Selon la légende sportive à Chicago, la malédiction qui aurait empêché les Cubs de remporter la Série mondiale pendant 108 ans serait née d’un incident impliquant une chèvre. En 1945, William Sianis, propriétaire du Billy Goat Tavern, tenta d’emmener son animal, une chèvre, au quatrième match de la Série mondiale. Si le propriétaire fut autorisé à entrer, son compagnon à quatre pattes fut expulsé, ce qui incita Sianis à maudire les Cubs, les condamnant à ne jamais décrocher le championnat. Cette malédiction semblait se matérialiser deux décennies plus tard, lorsqu’un chat noir fit son apparition lors d’un match crucial, au moment où les Cubs menaient face aux New York Mets.
En 1969, alors que les Cubs détenaient une faible avance en Ligue nationale, un chat noir mystérieux s’approcha des bancs de l’équipe de Chicago, semblant contrarier leur bonne étoile. Le troisième but Ron Santo déclara alors, pris d’un sombre pressentiment, « Oh mec, on est foutus maintenant ». Les Mets remportèrent finalement la Série mondiale cette année-là, et la malchance des Cubs se perpétua pendant des décennies. Ce récit illustre comment le chat noir est devenu le symbole personnifié du mauvais sort, mais d’où provient réellement cette superstition ?

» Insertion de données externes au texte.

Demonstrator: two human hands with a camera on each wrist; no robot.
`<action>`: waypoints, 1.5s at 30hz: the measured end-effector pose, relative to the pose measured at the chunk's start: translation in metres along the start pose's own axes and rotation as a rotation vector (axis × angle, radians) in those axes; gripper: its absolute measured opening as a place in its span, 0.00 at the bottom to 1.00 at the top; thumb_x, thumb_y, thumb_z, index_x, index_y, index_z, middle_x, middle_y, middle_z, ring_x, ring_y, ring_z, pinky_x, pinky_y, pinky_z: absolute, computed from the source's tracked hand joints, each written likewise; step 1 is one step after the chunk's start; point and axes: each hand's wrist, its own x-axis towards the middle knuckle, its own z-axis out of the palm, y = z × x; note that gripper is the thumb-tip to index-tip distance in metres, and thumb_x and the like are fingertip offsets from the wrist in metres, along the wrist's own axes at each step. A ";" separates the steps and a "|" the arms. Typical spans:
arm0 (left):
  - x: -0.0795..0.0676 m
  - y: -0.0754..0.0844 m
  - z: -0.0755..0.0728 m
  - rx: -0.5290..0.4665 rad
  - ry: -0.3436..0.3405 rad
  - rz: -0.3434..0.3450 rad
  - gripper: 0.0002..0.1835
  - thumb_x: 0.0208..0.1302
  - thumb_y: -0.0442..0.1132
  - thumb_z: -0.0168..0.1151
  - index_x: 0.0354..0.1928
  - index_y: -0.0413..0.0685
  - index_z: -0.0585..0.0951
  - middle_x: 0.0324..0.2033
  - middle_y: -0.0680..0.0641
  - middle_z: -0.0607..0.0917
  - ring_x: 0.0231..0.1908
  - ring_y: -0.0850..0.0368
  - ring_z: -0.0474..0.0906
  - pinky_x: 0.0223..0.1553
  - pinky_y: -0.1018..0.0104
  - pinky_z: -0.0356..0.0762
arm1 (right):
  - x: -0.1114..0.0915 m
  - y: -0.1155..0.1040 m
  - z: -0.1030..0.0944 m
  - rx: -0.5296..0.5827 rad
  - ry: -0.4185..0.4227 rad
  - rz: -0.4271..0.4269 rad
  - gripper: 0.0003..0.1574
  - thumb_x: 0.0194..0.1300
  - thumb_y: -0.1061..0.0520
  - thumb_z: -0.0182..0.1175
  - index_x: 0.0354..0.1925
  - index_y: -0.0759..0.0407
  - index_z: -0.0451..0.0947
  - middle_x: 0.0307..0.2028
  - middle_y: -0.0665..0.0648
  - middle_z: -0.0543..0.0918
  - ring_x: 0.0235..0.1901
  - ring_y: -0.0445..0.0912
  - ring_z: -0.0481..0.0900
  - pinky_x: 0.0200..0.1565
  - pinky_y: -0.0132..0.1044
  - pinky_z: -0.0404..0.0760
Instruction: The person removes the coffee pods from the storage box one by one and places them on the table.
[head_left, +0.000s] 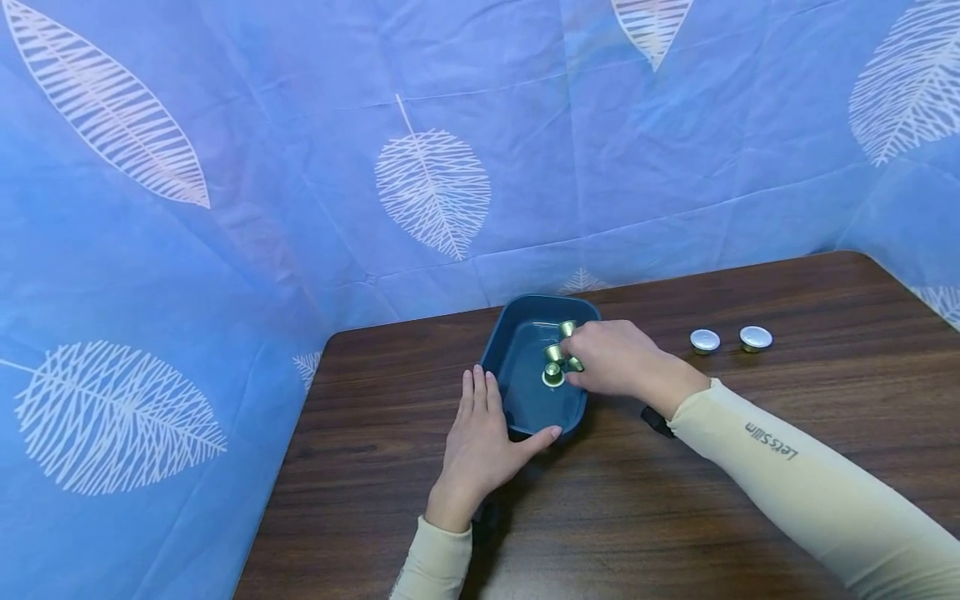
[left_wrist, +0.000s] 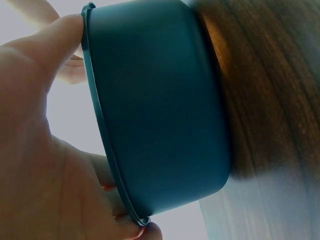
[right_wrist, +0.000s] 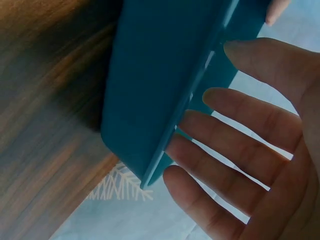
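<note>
Your left hand [head_left: 480,437] is spread at the near left corner of the dark blue bin [head_left: 525,404]. Its fingers lie straight along the left side, and its thumb touches the rim at the near end.

Your right hand [head_left: 618,358] reaches over the right rim and down inside. In the right wrist view, its fingers are a little bent with gaps between them, and you can see nothing pinched there.

The shiny green-gold cups [head_left: 553,373] sit in the bin, bunched toward the right side by your right fingertips. At least four show; your hand may hide more. The nearest one stands with its wide rim down. The bin's bare floor shows to their left and at the near end, so there is room to move on those sides.

The bin sits close to the back edge of the table [head_left: 360,458], with the blue leaf cloth [head_left: 315,208] just behind. Wide bare wood lies left of your left hand and in front of the bin.

Off to the right, two white-topped cups [head_left: 705,340] sit side by side, a small gap between them, well apart from the bin.
</note>
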 end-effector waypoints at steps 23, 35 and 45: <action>0.001 -0.001 0.000 -0.011 0.014 0.009 0.67 0.62 0.80 0.62 0.84 0.35 0.56 0.86 0.34 0.50 0.87 0.36 0.44 0.83 0.41 0.58 | 0.009 -0.007 0.014 0.001 -0.015 -0.035 0.19 0.67 0.51 0.76 0.54 0.56 0.90 0.42 0.55 0.93 0.36 0.45 0.87 0.41 0.47 0.91; 0.001 -0.002 0.000 -0.019 0.012 0.003 0.67 0.62 0.80 0.62 0.85 0.36 0.55 0.86 0.34 0.50 0.87 0.35 0.44 0.82 0.40 0.58 | 0.014 -0.006 0.009 -0.028 -0.034 -0.068 0.18 0.65 0.50 0.78 0.49 0.57 0.91 0.37 0.53 0.91 0.30 0.41 0.81 0.37 0.44 0.89; 0.001 -0.002 -0.001 -0.022 0.004 0.002 0.67 0.62 0.80 0.62 0.85 0.36 0.54 0.86 0.33 0.50 0.87 0.36 0.43 0.83 0.40 0.57 | 0.022 -0.008 0.010 -0.040 -0.065 -0.090 0.10 0.64 0.53 0.78 0.40 0.56 0.90 0.26 0.49 0.84 0.25 0.41 0.75 0.32 0.38 0.83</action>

La mauvaise réputation des chats noirs trouve ses racines dans la tentative du christianisme médiéval de discréditer les croyances païennes. Historiquement, les chats jouissaient d’un statut privilégié dans de nombreuses civilisations antiques. En Égypte, par exemple, tuer un chat équivalait à signer sa propre condamnation à mort. En Inde ancienne, les chats étaient vénérés et une déesse féline, Sastht, faisait l’objet de cultes. En Chine, Li Shou, une déesse capable de prendre forme de chat, symbolisait la protection. Les Romains, quant à eux, appréciaient les chats tant pour leur compagnie que pour leur rôle de chasseurs. Cependant, cette image positive s’effaça progressivement au Moyen Âge.
En 1233, le pape Grégoire IX publia le fameux décret Vox in Romana, affirmant : « Tu ne souffriras point un chat de vivre ». Ce texte associait les chats, et notamment les chats noirs, aux sorcières et au diable, contribuant à une persécution violente de ces animaux. Les félins à la robe sombre devinrent les principales victimes de cette chasse aux sorcières, assimilés au mal en raison de leur pelage et de leur mystère. Cette stigmatisation médiévale a traversé les siècles et explique aujourd’hui encore la superstition associant les chats noirs à la malchance.
Les chats noirs demeurent ainsi les principales « boucs émissaires » dans la culture populaire, plus encore que la fameuse chèvre liée à la malédiction des Cubs. En 2019, un nouvel épisode a remis en lumière cette croyance lorsqu’une « malédiction du chat noir » fut attribuée à la perte de l’équipe des New York Giants face aux Dallas Cowboys. Cette crainte rend même l’adoption des chats noirs plus difficile dans les refuges, où ils risquent davantage l’euthanasie. Ainsi, paradoxalement, c’est souvent l’homme lui-même qui porte malheur à ces félins en propageant cette superstition persistante.